Databricks sql queries and jobs CI/CD resources

Scripts and azdo templates for databricks sql queries and jobs.

This is a very basic toolset for simple scenarios. In the future it will be developed untill a better version is provided by Databricks or the community.

Repo Overview

Databricks jobs and sql queries are features are not backed by git at this time. Which creates a chalange when there is a need to promote queries and jobs between DB environments.
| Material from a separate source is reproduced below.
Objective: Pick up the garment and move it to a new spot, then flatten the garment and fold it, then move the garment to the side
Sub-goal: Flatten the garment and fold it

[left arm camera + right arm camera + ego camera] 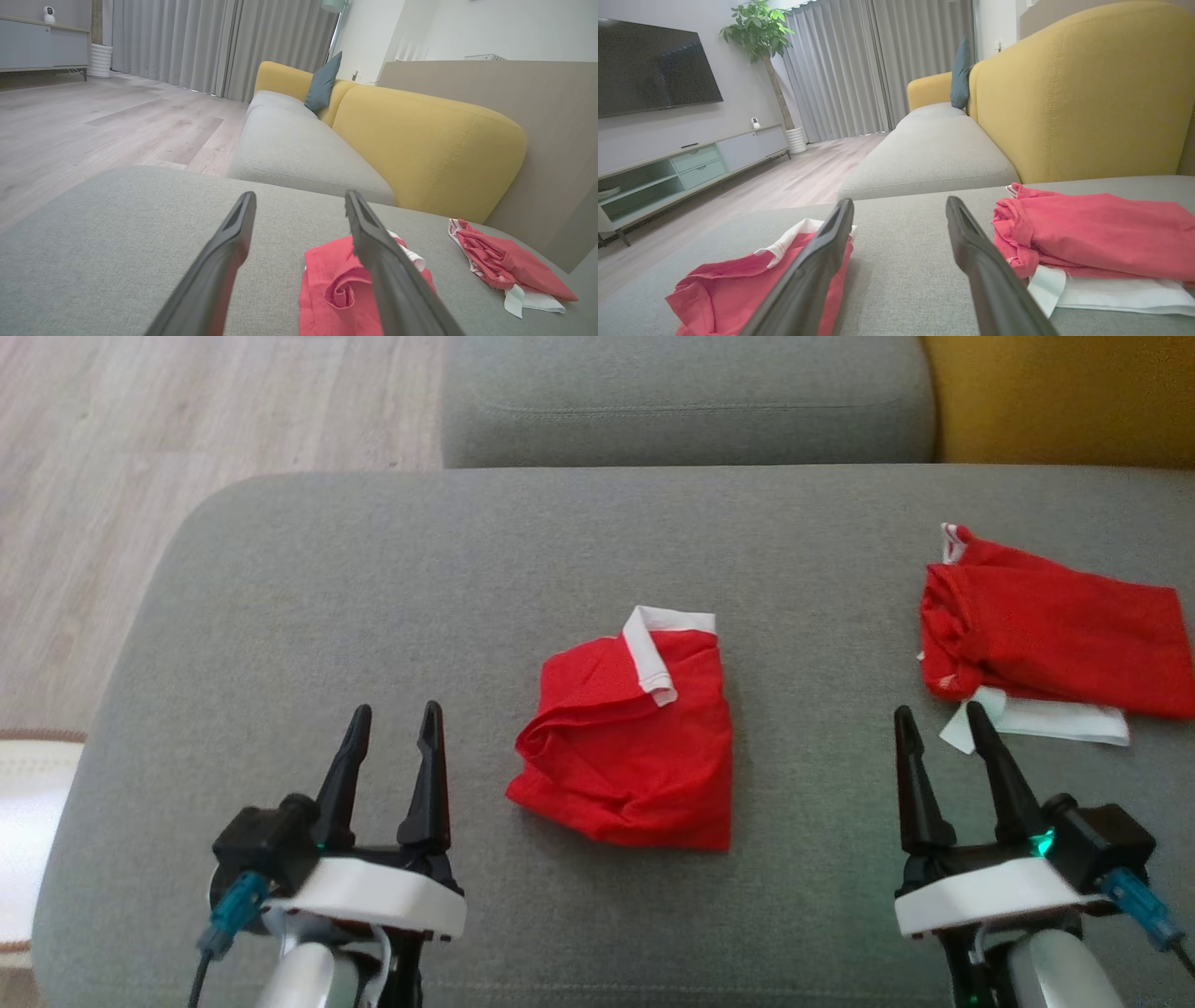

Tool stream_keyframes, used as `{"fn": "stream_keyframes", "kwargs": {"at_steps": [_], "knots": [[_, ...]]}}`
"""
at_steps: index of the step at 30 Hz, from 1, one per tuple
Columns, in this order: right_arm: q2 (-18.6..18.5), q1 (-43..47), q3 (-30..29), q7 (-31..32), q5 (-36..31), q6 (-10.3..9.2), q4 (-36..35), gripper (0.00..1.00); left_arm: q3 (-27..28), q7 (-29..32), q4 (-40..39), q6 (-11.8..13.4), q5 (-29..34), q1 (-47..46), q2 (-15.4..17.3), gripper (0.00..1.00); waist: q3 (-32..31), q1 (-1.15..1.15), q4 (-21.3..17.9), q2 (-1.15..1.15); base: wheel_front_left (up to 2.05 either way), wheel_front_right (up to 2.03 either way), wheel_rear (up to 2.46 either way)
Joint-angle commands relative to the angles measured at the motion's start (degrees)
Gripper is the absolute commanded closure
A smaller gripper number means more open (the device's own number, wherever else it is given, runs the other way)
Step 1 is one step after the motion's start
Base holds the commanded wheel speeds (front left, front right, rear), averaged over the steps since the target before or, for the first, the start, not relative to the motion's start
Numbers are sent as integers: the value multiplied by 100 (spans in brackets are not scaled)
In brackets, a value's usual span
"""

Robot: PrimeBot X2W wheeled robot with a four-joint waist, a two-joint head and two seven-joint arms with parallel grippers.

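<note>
A loosely folded red garment (pixel 635 747) with a white collar lies mid-cushion on the grey sofa seat (pixel 373 579), between the two end effectors. The left end effector (pixel 396 709) and right end effector (pixel 938 709) are both released, holding nothing. A second red garment (pixel 1046 635) lies near the right one's fingertips.

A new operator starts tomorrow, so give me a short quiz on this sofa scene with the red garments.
1. True or false: neither the left tool nor the right tool touches the middle red garment.
2. The second red garment lies: A) on the floor; B) on the grey cushion, nearer the right tool; C) on the yellow backrest.
3. Fill in: both tools' jaws stand ____.
Key: 1 true; 2 B; 3 open.
</note>
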Motion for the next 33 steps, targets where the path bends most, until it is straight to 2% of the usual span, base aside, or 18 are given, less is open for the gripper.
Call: {"fn": "stream_keyframes", "kwargs": {"at_steps": [1, 2, 3, 7, 12, 24, 33], "knots": [[-7, -239, 98, 26, -21, -4, -212, 0, 145, -35, -196, -7, 0, -261, 19, 0, 65, 0, 124, 0, 0, 0, 0], [-7, -279, 92, 43, -14, -4, -203, 87, 132, -35, -189, -19, 1, -286, 19, 0, 99, 0, 178, 0, 0, 0, 0], [-7, -327, 94, 52, 12, -4, -183, 100, 117, -35, -182, -31, 3, -313, 19, 0, 139, 0, 240, 0, 0, 0, 0], [-7, -523, 184, 103, -35, -4, -26, 100, 79, -35, -152, -44, -8, -381, 19, 0, 256, 0, 443, 0, 0, 0, 0], [-7, -968, 448, 253, -26, -4, 491, 100, -30, -35, -68, -67, -50, -438, 19, 0, 413, 0, 796, 0, 0, 0, 0], [-7, -1970, 682, 660, -379, -4, 2299, 100, -190, -35, 25, -64, -137, -611, 19, 0, 702, 0, 1495, 0, 0, 0, 0], [-7, -2672, 1282, 489, -111, -4, 2782, 100, -274, -35, 72, -42, -247, -722, 19, 0, 847, 0, 1791, 0, 0, 0, 0]]}}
This repo contains a few resources that aim to provide a basic ability to create a CI/CD pipeline for those components using databricks API. Exporting from a source envirnment, committing to git, deploying to target environment.

Assumptions

  1. The jobs in the source DB environment follow the naming standard

         $projectname_$environment_$jobname
    
  2. The Databricks Git repo branch for notebooks in the source environment is develop

  3. The sql queries in the source DB environment follow the naming standard of

         $environment_$projectname_$queryname
    

CI/CD Process overview

  1. A developer develops jobs and queries in the DB UI in the source environment.
  2. A developer creates config files with a list of jobs and queries and commits to the repo under jobs and sqlqueries folders respectiveley.
  3. The jobs and queries config files are exported and commited to the repo under jobs/src and sqlqueries/src
  4. The jobs/queries config files are updated with the target env values(qa name, qa cluster ID etc ) and deployed to the target environment.

Jobs

Requirements

Databrics CLI and a configured profile. In the example the profile name is AZDO

Process

The config file (sample/jobs/jobs_params.json) has a list of environements and jobs for a project.
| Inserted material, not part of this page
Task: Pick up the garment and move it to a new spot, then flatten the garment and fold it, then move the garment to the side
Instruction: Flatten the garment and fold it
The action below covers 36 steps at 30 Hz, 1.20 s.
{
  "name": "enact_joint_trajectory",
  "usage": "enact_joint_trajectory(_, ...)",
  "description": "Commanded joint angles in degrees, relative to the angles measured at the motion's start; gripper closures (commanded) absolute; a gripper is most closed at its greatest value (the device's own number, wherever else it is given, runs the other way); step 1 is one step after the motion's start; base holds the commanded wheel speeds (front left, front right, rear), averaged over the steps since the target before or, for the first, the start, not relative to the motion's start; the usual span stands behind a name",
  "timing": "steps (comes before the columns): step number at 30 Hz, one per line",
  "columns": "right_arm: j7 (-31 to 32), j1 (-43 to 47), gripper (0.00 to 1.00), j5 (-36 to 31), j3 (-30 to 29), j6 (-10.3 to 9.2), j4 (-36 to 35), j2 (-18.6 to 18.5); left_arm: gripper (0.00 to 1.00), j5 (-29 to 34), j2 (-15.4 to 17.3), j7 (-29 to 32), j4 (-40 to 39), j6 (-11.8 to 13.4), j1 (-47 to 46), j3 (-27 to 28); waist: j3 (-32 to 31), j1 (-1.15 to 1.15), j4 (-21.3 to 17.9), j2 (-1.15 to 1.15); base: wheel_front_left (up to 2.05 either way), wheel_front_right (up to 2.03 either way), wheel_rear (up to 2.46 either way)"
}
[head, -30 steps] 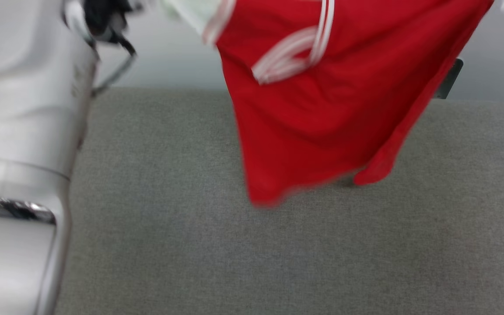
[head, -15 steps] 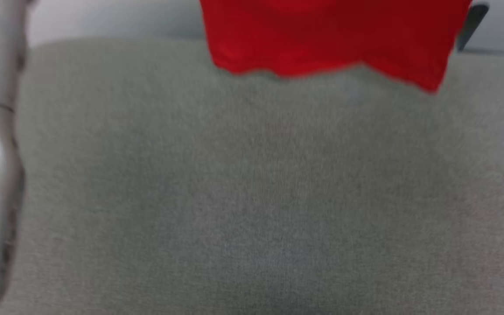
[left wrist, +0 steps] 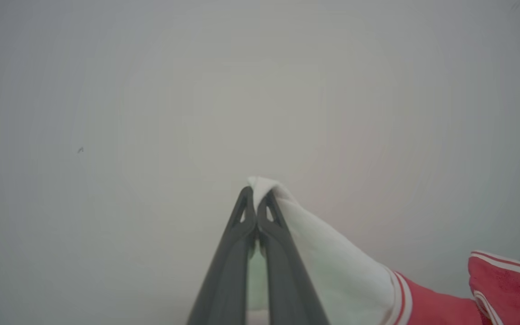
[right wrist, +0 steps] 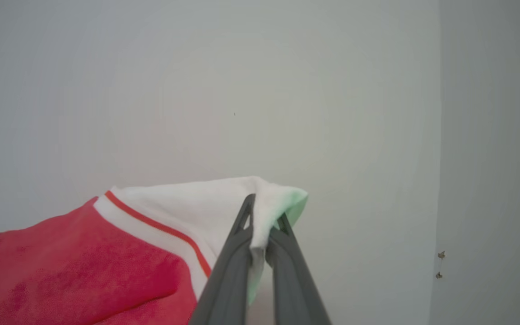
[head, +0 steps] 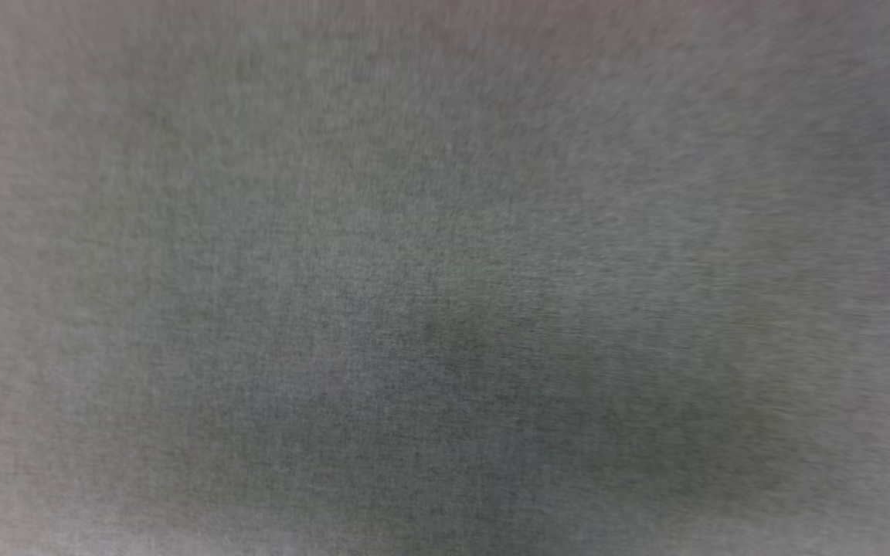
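Observation:
The garment (left wrist: 427,307) is a red jersey with white sleeves and red-and-white striped trim, held up in the air against a pale wall. In the left wrist view my left gripper (left wrist: 256,198) is shut on the tip of one white sleeve, which trails off to the lower right. In the right wrist view my right gripper (right wrist: 262,212) is shut on the other white sleeve, and the garment (right wrist: 70,266) hangs away to the lower left. The head view is blurred grey fabric.
A grey fabric surface (head: 445,278) spreads below the head camera. A plain pale wall (right wrist: 251,90) stands behind both grippers, with a corner edge (right wrist: 439,135) at the right of the right wrist view.
The head camera has swung downward: the red garment and the pale left arm have slid up out of the picture, leaving blurred grey fabric.

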Motion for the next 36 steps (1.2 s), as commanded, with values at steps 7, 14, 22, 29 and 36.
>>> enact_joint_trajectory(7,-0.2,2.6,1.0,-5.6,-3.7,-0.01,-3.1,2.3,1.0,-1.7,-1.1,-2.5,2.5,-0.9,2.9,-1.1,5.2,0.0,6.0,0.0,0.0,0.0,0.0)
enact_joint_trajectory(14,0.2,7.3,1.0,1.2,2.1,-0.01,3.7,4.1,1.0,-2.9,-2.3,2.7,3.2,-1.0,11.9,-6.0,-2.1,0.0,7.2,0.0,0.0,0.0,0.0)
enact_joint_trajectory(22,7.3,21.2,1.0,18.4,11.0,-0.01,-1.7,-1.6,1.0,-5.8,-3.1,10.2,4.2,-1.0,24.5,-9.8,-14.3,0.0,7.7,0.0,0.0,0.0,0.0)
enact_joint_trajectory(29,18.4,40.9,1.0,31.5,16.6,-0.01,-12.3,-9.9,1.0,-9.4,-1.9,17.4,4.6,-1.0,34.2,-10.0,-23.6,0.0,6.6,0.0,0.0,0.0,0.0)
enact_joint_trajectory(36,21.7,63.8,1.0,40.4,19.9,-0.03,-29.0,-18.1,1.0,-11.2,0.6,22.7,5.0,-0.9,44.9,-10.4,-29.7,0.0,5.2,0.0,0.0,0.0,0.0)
This file is provided as a parameter to the pulljobs.sh script. The script downloads the job JSON using the API, updates and saves it under jobs/src folder.
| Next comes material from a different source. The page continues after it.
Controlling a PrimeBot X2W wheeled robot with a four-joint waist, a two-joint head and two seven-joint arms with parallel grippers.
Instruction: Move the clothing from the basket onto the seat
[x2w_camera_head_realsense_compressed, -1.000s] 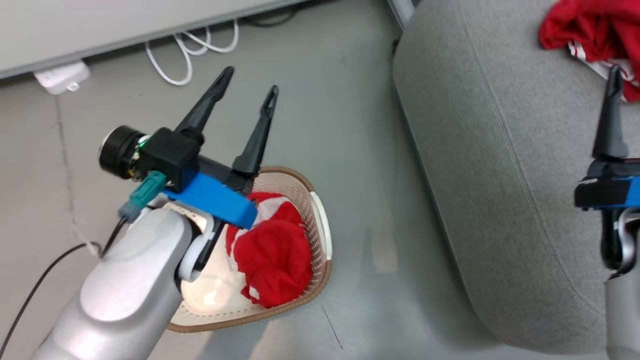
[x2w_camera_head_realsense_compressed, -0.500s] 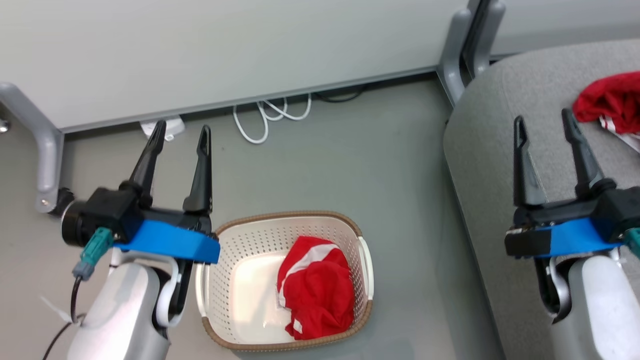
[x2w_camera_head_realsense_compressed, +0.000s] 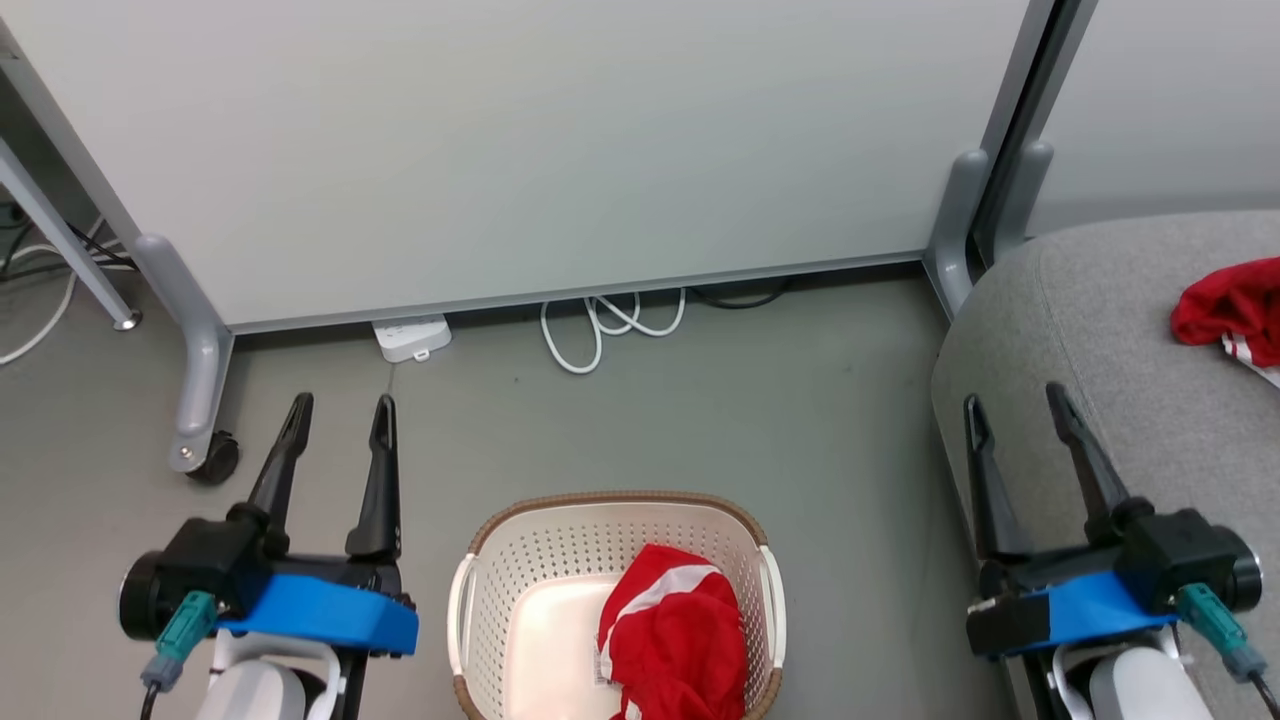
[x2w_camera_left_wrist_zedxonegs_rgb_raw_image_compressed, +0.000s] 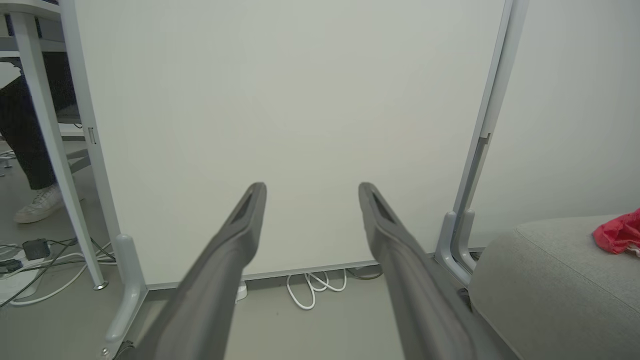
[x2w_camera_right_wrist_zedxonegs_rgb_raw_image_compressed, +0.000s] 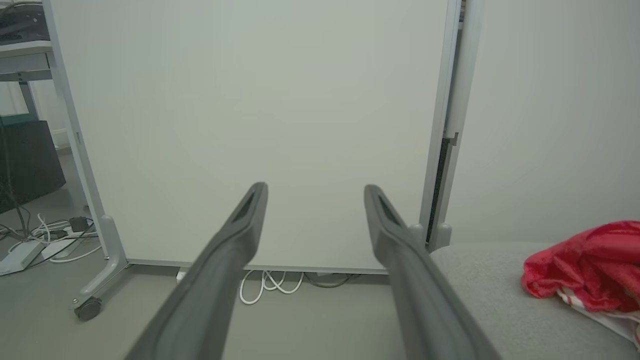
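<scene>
One red garment with a white stripe (x2w_camera_head_realsense_compressed: 675, 635) lies bunched in the right half of the cream basket (x2w_camera_head_realsense_compressed: 480, 590) at the bottom middle of the head view. The other red garment (x2w_camera_head_realsense_compressed: 1232, 308) (x2w_camera_right_wrist_zedxonegs_rgb_raw_image_compressed: 585, 265) (x2w_camera_left_wrist_zedxonegs_rgb_raw_image_compressed: 620, 232) rests on the grey sofa (x2w_camera_head_realsense_compressed: 1110, 330) (x2w_camera_right_wrist_zedxonegs_rgb_raw_image_compressed: 490, 295) (x2w_camera_left_wrist_zedxonegs_rgb_raw_image_compressed: 540, 270) at the right. My left gripper (x2w_camera_head_realsense_compressed: 340, 412) (x2w_camera_left_wrist_zedxonegs_rgb_raw_image_compressed: 311, 189) stands open and empty to the left of the basket, over the floor. My right gripper (x2w_camera_head_realsense_compressed: 1012, 400) (x2w_camera_right_wrist_zedxonegs_rgb_raw_image_compressed: 315, 189) is open and empty at the sofa's near left edge, apart from the garment there.
A white partition panel on grey wheeled feet (x2w_camera_head_realsense_compressed: 200, 400) stands behind the basket. A white power strip (x2w_camera_head_realsense_compressed: 410, 337) and coiled white cable (x2w_camera_head_realsense_compressed: 610, 322) lie at its base. A person's leg and white shoe (x2w_camera_left_wrist_zedxonegs_rgb_raw_image_compressed: 37, 202) show at the far left of the left wrist view.
The head camera has tilted up, so the basket and sofa sit lower in view. Both grippers have drawn back low and stay open, the right one away from the garment on the sofa.
</scene>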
./pulljobs.sh -c "jobs/jobs_params.json" -p "AZDO"

For deployment all the jobs from a folder are deployed, while updating the cluster id (-c), the branch name in (-b) and the environment part of the job name (-e)

./deployjobs.sh -c qa-cluster -e qa -b release -s jobs/src - "AZDO"

Queries

The config file (sample/sqlqueries/queries_params.json) has a a list of environements and queries for a project.

Each query definition contains the source query name, and wherever the query schedule will be saved and thus promoted.

Each query uses an env parameter which is used in the queries.

Since queries can depend on one another, the script will recursivly get all of the dependencies for the queries in the list

Pull sql queries from source env

./pullsqlqueries.sh -c "sqlqueries/queries_dev_params.json" -t "DATABRICKSTOKEN" -u "https://adb-XXXXXXXXXXXXXXXXXX.XXXXX.azuredatabricks.net"

Deploy sql queries to target env

./deploysqlqueries.sh -c "sqlqueries/queries_dev_params.json"  -s "sqlqueries/src" -t "DATABRICKSTOKEN" -u "https://adb-XXXXXXXXXXXXXXXXXX.XXXXX.azuredatabricks.net" -e "dev"

Bash scripts for pulling/deploying queries/jobs.

The scripts can be used as part of AZDO templates and/or pipelines. In the azdo_templates folder there are some templates for Databricks CI/CD pipelines.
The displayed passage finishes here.